Poin kunci :
[1] OECD
Digital Education Outlook 2021 melihat bagaimana AI, robot, dan blockchain
mengubah pendidikan
[2] Ruang
kelas jarak jauh yang terlihat selama COVID tidak sama dengan yang pintar –
sekolah sekarang harus terjun ke dunia digital
[3] Pembuat
kebijakan harus mendorong pengembang untuk bekerja dengan guru dan siswa untuk
membuat EdTech relevan, terukur, dan mudah digunakan
Pertanyaannya
sederhana: “Bagaimana kita bisa secara radikal membayangkan kembali apa yang bisa
terjadi dalam pengajaran dan pembelajaran jika didukung oleh teknologi digital?”
Namun, untuk menjawabnya, perlu upaya rumit.
Beberapa
kelompok kurang rentan terhadap virus corona daripada anak-anak sekolah, tetapi
beberapa kelompok lebih terpengaruh oleh tanggapan kebijakan untuk menahan
virus ini. Krisis telah mengungkap banyak kekurangan dan ketidaksetaraan dalam
sistem sekolah kita – mulai dari broadband dan komputer yang dibutuhkan untuk
pendidikan online, melalui lingkungan yang mendukung yang diperlukan untuk
fokus pada pembelajaran, hingga kegagalan untuk mengaktifkan inisiatif lokal
dan menyelaraskan sumber daya dengan kebutuhan. Tetapi ketika ketidakadilan ini
semakin kuat di masa krisis ini, momen ini juga memiliki kemungkinan bahwa kita
tidak akan kembali ke status quo ketika keadaan kembali "normal". Ini
adalah sifat dari tanggapan kolektif dan sistemik kita terhadap gangguan yang
akan menentukan bagaimana kita terpengaruh olehnya.
Dari kelas
jarak jauh hingga kelas pintar
Ketika
negara-negara menutup sekolah pada awal 2020 untuk menghadapi pandemi COVID-19,
pembelajaran menjadi digital. Sejak itu, guru, siswa, dan administrator telah
melakukan, yang secara efektif, kursus kilat kolektif tentang pendidikan
digital. Ada banyak kelemahannya, mulai dari kelelahan layar dan stres adaptasi
hingga tertinggal dari mereka yang tidak dilengkapi dengan baik untuk
pembelajaran digital atau tidak siap untuk belajar sendiri. Tetapi pengalaman
telah melambungkan sistem pendidikan, yang secara tradisional lamban dalam hal
inovasi, bertahun-tahun ke depan dalam apa yang akan menjadi lambat menuju
sekolah pintar.
Namun,
ruang kelas yang jauh tidak sama dengan ruang kelas yang cerdas. Sebaliknya,
mereka telah menjadi ukuran stop-gap yang membuat pembelajaran terus berjalan
dan melestarikan praktik pendidikan yang ada daripada mengubahnya. Akibatnya,
ruang kelas terpencil jarang memiliki kualitas yang sama dengan ruang kelas
fisik, dan, sekali lagi, tidak bagi siswa yang tidak memiliki kemampuan –
secara teknologi atau mental – untuk melakukan kelas online.

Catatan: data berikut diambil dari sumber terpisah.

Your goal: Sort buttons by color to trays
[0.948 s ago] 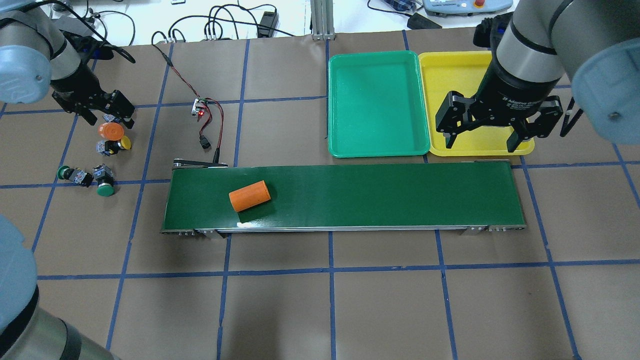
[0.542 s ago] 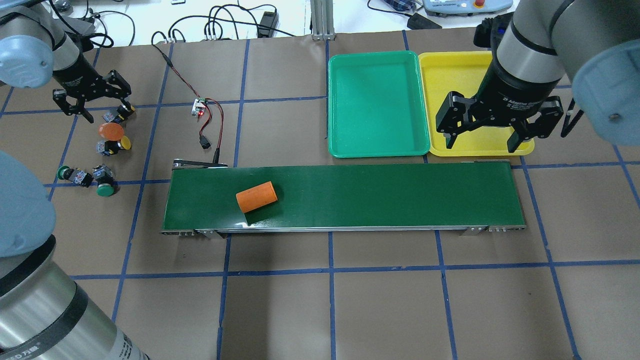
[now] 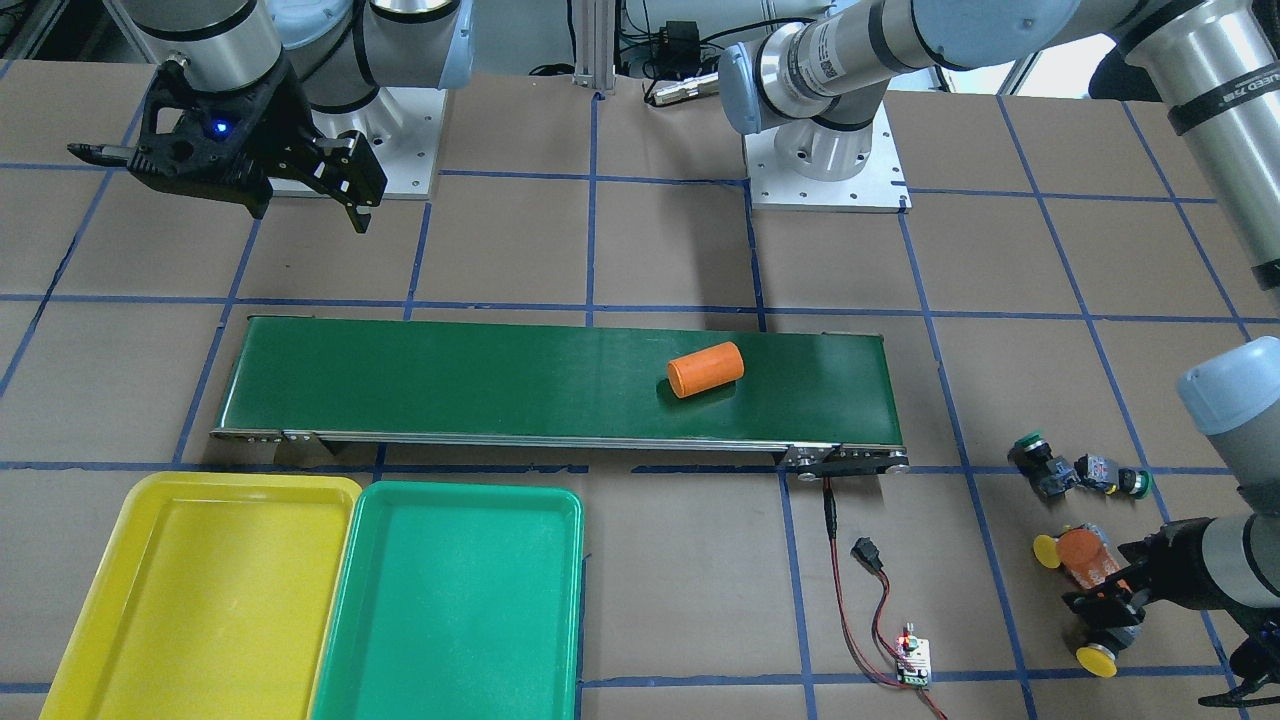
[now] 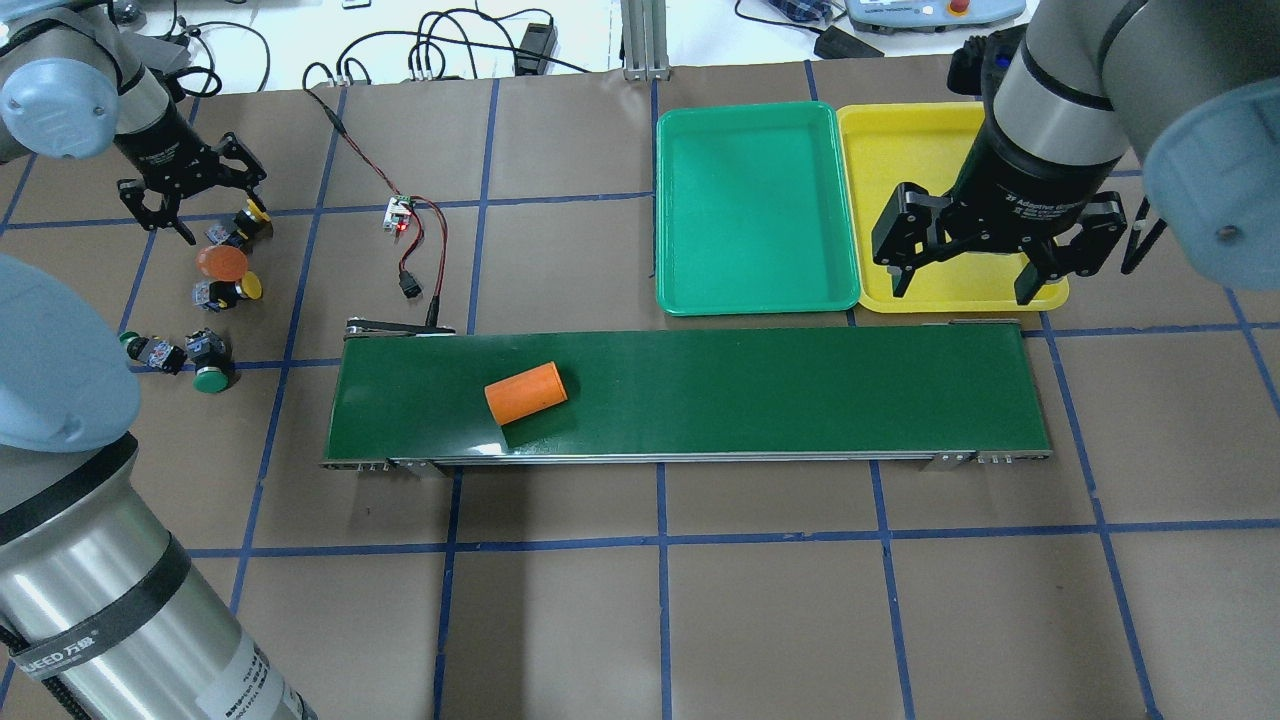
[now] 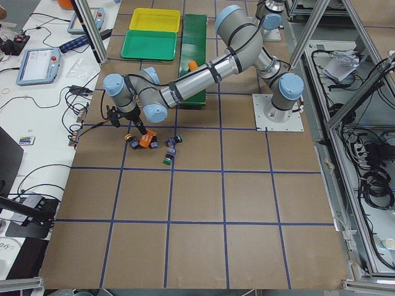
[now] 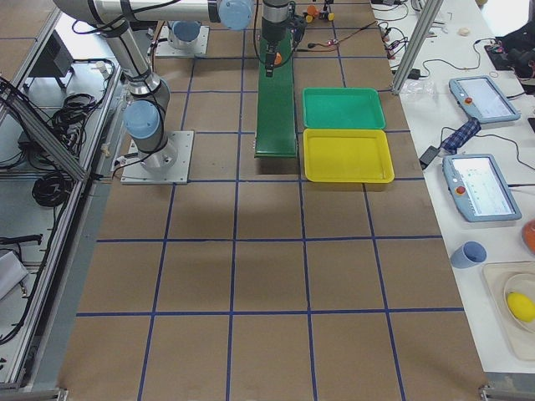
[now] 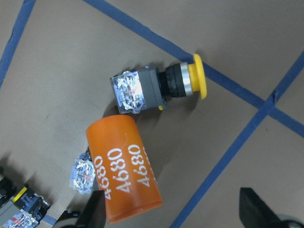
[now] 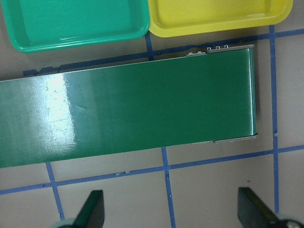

Kini saatnya
sekolah terjun ke dunia digital.
Apa yang bisa
dilakukan teknologi di kelas pintar?
Digital
Pendidikan Outlook 2021
menunjukkan bahwa teknologi pendidikan bersiap-siap juga. Sementara kita
belajar matematika di komputer, komputer sekarang dapat mempelajari bagaimana
kita belajar dan kemudian membuat pengalaman belajar kita jauh lebih terperinci,
adaptif, dan interaktif. Bersama dengan sensor dan sistem manajemen
pembelajaran, Kecerdasan Buatan (AI) dapat memberikan pemahaman nyata kepada
guru tentang bagaimana siswa yang berbeda belajar secara berbeda, di mana siswa
tertarik dan di mana mereka bosan, di mana mereka maju dan di mana mereka
terjebak. Teknologi dapat membantu menyesuaikan pembelajaran dengan kebutuhan
siswa yang berbeda dan memberi siswa kepemilikan yang lebih besar atas apa yang
mereka pelajari, bagaimana mereka belajar, di mana mereka belajar dan kapan
mereka belajar.
AI
dapat membantu guru, terutama yang pemula, membaca ruangan dengan lebih baik
dan memperlambat, mempercepat, atau melontarkan pertanyaan kuis ketika ada
jeda. Analisis pembelajaran dapat memberi tahu seorang guru yang mengerjakan
rencana pelajaran hari berikutnya yang mengerjakan pekerjaan rumah tentang
turunan asam karboksilat dan siapa yang masih perlu meninjaunya.
Dan
tentu saja, AI membantu penilaian dan ujian membuat lompatan besar, apakah ini
penilaian melalui simulasi, penilaian langsung di lingkungan kejuruan, atau
esai penilaian algoritme pembelajaran mesin. Salah satu kesalahan paling
konsekuen yang dibuat oleh pendidikan saat mengindustrialisasi pembelajaran
selama berabad-abad yang lalu adalah memisahkan pembelajaran dari penilaian;
yaitu, meminta siswa mengumpulkan banyak pembelajaran dan kemudian, terkadang
bertahun-tahun kemudian, menguji apakah mereka dapat mereproduksi beberapa
bagian sempit dari pembelajaran itu dalam waktu singkat. Teknologi sekarang
dapat mengintegrasikan kembali pembelajaran dan penilaian, menggunakan data dan
umpan balik waktu nyata untuk membantu siswa belajar lebih baik, guru mengajar
lebih baik, dan sistem pendidikan menjadi lebih efektif.
Mengubah
janji teknologi pendidikan menjadi kenyataan
Tetapi
agar teknologi pendidikan pintar benar-benar lepas landas, itu harus ramah pengguna.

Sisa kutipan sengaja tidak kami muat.